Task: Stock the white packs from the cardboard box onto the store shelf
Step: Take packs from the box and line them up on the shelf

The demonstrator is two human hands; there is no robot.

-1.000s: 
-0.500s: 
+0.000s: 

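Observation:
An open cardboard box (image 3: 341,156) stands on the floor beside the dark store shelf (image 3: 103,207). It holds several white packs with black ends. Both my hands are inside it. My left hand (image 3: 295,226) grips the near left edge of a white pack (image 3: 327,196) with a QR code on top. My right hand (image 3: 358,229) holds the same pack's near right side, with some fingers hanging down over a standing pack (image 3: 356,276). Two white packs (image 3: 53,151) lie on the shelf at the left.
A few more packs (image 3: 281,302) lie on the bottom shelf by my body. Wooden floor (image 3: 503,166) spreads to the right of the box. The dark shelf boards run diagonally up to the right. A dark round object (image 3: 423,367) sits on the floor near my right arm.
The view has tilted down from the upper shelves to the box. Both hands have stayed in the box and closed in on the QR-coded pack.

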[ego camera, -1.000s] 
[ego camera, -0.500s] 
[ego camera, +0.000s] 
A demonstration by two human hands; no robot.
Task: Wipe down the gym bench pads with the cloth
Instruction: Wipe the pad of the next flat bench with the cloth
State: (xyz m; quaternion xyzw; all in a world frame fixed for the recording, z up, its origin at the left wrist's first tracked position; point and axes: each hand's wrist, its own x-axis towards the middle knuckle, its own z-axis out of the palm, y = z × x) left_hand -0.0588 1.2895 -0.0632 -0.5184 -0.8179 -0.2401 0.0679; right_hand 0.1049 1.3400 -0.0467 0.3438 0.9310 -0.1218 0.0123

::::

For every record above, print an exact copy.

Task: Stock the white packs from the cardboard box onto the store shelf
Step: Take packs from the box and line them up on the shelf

The demonstrator is two human hands; there is no robot.

-1.000s: 
-0.500s: 
+0.000s: 

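Observation:
An open cardboard box (image 3: 341,156) stands on the floor beside the dark store shelf (image 3: 103,207). It holds several white packs with black ends. Both my hands are inside it. My left hand (image 3: 295,226) grips the near left edge of a white pack (image 3: 327,196) with a QR code on top. My right hand (image 3: 358,229) holds the same pack's near right side, with some fingers hanging down over a standing pack (image 3: 356,276). Two white packs (image 3: 53,151) lie on the shelf at the left.
A few more packs (image 3: 281,302) lie on the bottom shelf by my body. Wooden floor (image 3: 503,166) spreads to the right of the box. The dark shelf boards run diagonally up to the right. A dark round object (image 3: 423,367) sits on the floor near my right arm.
The view has tilted down from the upper shelves to the box. Both hands have stayed in the box and closed in on the QR-coded pack.
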
[ego camera, -1.000s] 
[ego camera, -0.500s] 
[ego camera, +0.000s] 
A demonstration by two human hands; no robot.
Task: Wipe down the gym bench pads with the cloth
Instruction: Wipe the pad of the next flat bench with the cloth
State: (xyz m; quaternion xyzw; all in a world frame fixed for the recording, z up, its origin at the left wrist's first tracked position; point and axes: each hand's wrist, its own x-axis towards the middle knuckle, its own z-axis out of the palm, y = z × x) left_hand -0.0588 1.2895 -0.0632 -0.5184 -0.8179 -0.2401 0.0679; right_hand 0.1049 1.3400 -0.0467 0.3438 0.9310 -0.1218 0.0123

This finishes the output.